Have A Nice Day avait ouvert la voie lors du dernier Festival Fantasia, soulignant avec fracas le retour en Occident des films d’animation chinois. Long-métrage fauché, esthétiquement détonant, par ailleurs violent, imparfait mais loin d’être dénué d’intérêt, le film de Liu Jian démontrait, si besoin était, que le pays du Soleil Levant avait du talent et des propositions à revendre.
Changement de cadre, d’ambiance, et de moyens cette fois-ci avec Big Fish & Begonia, coréalisé par Liang Xuan et Chun Zhang, narrant le destin de Chun, jeune femme faisant partie des « Autres », peuple céleste veillant sur la nature et les éléments terrestres. Ses seize ans atteints, Chun doit accomplir son rituel de passage à l’âge adulte, et passer sept jours dans le monde des humains. Une semaine, sous la forme d’un dauphin rouge, parcourant les mers et les océans, à la découverte des merveilles de cet univers lui étant inconnu. Ses merveilles, mais aussi ses dangers.
Dès lors, débutera une quête introspective et identitaire pour Chun, dont le sentiment de culpabilité, la douleur d’une mort injuste qu’elle ne peut accepter, vont l’amener à chercher à ranimer l’esprit de Kun, et en conséquence, mettre en péril les fondements mêmes de son monde.
Un monde étroitement relié à la Terre donc, deux faces d’une même pièce, deux dimensions connectées dont l’harmonie et la cohabitation sont régies par des règles ancestrales jusqu’alors inaliénables, que les décisions de Chun ébranlent pourtant par leur audace et leur insouciance.
Une donne qui d’ailleurs n’est pas sans rappeler Le Garçon et la Bête de Mamoru Hosoda, où Kyûta, un jeune garçon de neuf ans, s’immisce lui aussi dans un monde qui n’est pas le sien (en l’occurrence le Royaume des Bêtes), et perturbe par ce simple fait l’ordre et l’équilibre maintenus depuis des siècles.
Si Big Fish & Begonia répond d’une logique similaire, on pourrait cependant ajouter qu’il gagne en poésie ce qu’il perd en cohérence et en richesse, voire en justesse.
Souvent émouvant, efficace émotionnellement, les larmes ne sont jamais très loin de déborder face à la volonté naïve et désespérée de Chun de sauver l’être aimé. Une pureté émotive donnant d’ailleurs lieux à des séquences oniriques, parfois épiques, de haute volée, pendant lesquelles les deux metteurs en scènes font preuve d’un vrai potentiel visuel, aux iconographie folklorique et fantastique fortes. Si l’utilisation parfois hasardeuse du numérique ne manque pas de sauter aux yeux, les retours plus fréquents à l’animation traditionnelle offrent quant à eux des moments de félicité insoupçonnés.

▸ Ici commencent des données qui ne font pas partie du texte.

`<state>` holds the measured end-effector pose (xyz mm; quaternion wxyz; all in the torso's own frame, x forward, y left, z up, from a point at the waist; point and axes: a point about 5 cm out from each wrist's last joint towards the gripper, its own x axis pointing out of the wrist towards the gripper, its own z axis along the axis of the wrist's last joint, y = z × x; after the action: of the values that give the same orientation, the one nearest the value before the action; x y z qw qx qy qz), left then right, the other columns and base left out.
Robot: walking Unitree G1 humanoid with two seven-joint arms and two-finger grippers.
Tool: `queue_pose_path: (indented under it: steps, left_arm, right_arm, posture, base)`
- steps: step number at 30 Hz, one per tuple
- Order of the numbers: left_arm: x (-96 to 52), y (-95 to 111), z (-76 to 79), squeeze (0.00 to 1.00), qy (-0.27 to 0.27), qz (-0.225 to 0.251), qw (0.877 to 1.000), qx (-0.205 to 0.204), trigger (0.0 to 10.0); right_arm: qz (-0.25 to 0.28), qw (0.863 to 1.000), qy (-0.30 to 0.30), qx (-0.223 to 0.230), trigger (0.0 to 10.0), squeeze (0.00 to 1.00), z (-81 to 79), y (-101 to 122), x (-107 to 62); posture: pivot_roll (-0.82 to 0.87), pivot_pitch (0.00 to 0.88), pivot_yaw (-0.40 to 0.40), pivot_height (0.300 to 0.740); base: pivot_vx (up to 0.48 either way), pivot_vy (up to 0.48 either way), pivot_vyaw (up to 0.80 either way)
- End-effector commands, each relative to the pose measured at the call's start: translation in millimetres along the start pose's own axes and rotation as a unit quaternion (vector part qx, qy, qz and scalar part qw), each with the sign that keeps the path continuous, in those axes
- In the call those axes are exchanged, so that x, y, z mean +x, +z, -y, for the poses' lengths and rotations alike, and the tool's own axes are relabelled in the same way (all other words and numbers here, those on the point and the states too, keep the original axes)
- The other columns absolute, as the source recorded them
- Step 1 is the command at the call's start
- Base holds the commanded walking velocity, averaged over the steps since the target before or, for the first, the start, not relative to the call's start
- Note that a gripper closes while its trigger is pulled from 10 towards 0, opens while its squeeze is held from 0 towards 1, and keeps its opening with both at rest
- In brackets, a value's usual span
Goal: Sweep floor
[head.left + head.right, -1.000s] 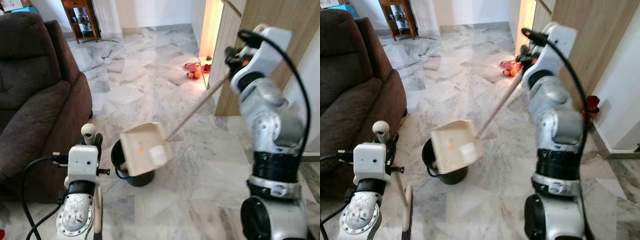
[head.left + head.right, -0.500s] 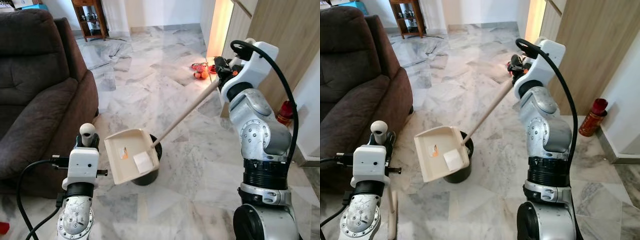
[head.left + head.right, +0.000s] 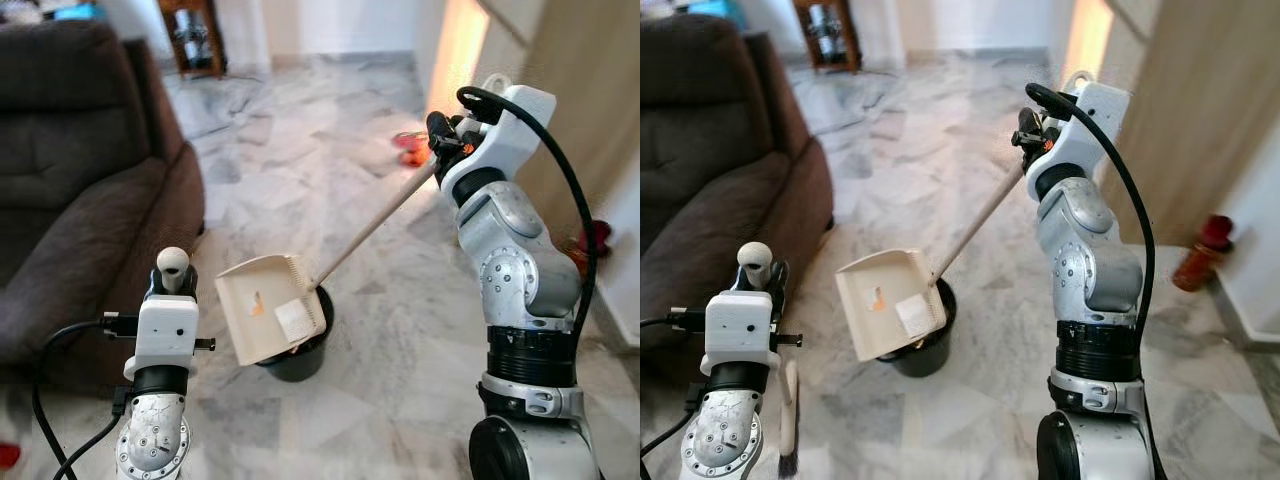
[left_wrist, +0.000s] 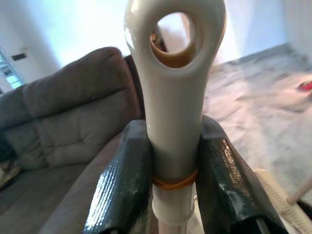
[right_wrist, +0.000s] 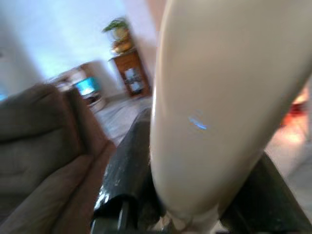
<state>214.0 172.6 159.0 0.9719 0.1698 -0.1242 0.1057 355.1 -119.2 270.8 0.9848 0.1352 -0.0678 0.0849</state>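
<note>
A cream dustpan (image 3: 268,308) hangs tilted over a black bin (image 3: 300,352), with an orange scrap (image 3: 257,304) and a white paper piece (image 3: 293,318) lying in it. Its long pale handle (image 3: 375,225) rises to my right gripper (image 3: 441,138), which is shut on the handle's end (image 5: 219,97) between black fingers (image 5: 126,180). My left gripper (image 3: 172,290) is shut on the broom handle (image 4: 173,107) just below its knob (image 3: 173,262). The broom stands upright and its bristles (image 3: 788,460) touch the floor by my left side.
A brown sofa (image 3: 70,190) fills the left. A wooden cabinet wall (image 3: 1180,110) stands on the right, with a red object (image 3: 1200,250) at its foot. Red and orange items (image 3: 410,148) lie on the marble floor beyond. A wooden shelf (image 3: 195,35) stands far back.
The head camera has shifted and the picture has blurred. The dustpan has stayed over the bin, tilting slightly. Both grippers have kept their holds.
</note>
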Motion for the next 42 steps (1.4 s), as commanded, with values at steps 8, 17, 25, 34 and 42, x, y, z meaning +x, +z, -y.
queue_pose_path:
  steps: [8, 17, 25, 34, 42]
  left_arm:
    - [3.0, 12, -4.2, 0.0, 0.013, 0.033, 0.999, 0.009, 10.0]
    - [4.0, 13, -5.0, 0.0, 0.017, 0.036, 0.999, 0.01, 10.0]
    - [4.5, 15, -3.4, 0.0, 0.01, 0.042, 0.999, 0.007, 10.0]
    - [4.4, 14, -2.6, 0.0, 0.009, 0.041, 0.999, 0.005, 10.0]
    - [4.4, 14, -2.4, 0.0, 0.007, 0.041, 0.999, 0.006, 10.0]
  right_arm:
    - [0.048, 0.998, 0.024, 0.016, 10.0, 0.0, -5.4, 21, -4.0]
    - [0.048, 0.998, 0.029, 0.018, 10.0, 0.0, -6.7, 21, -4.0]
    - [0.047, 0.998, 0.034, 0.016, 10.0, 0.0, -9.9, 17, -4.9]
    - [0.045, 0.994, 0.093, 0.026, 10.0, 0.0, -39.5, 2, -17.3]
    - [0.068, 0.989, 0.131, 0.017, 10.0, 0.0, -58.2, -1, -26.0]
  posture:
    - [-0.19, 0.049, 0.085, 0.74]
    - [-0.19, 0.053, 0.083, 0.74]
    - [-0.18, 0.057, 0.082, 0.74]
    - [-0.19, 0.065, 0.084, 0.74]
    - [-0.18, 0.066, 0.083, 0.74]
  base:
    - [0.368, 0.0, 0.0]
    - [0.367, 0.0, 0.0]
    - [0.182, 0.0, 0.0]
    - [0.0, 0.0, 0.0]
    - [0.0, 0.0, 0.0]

Inexpérience, trop-plein de générosité, ou scénario insuffisamment soigné, toujours est-il que les coréalisateurs de Big Fish & Begonia échouent néanmoins à tenir la note jusqu’au bout. Outre le fait que ce dernier compte au bas mot une bonne vingtaine de minutes en trop, délayant le rythme et rendant la conclusion interminable, le caractère par ailleurs anecdotique des « Autres » que l’on considère finalement comme des humains à part entière, Liang Xuan et Chun Zhang, à compter de la moitié du récit, donnent l’impression d’être à court d’idées à même de relancer leur idée première, certes solide et alléchante, mais bien trop mince (car trop seule) pour faire de Big Fish & Begonia une œuvre dense pleinement satisfaisante.
Un constat d’autant plus dommageable que la symbolique des dauphins, d’un point de vue environnemental (le fléau de la pêche intensive, le massacre des mammifères marins) comme social (le rejet de l’étranger, la spécificité des personnalités sacrifiée par le poids de la société), appelait à elle-seule davantage d’ambition dans l’écriture et son exécution.
Liang Xuan et Chun Zhang ont ainsi manifestement préféré mettre simplement l’accent sur une réalisation soignée et un récit à la portée des enfants, faisant de Big Fish & Begonia au final un agréable moment, qui laissera cependant un arrière-goût de rendez-vous manqué, car espéré plus grand.
Film vu dans le cadre des Sommets du cinéma d’animation 2017.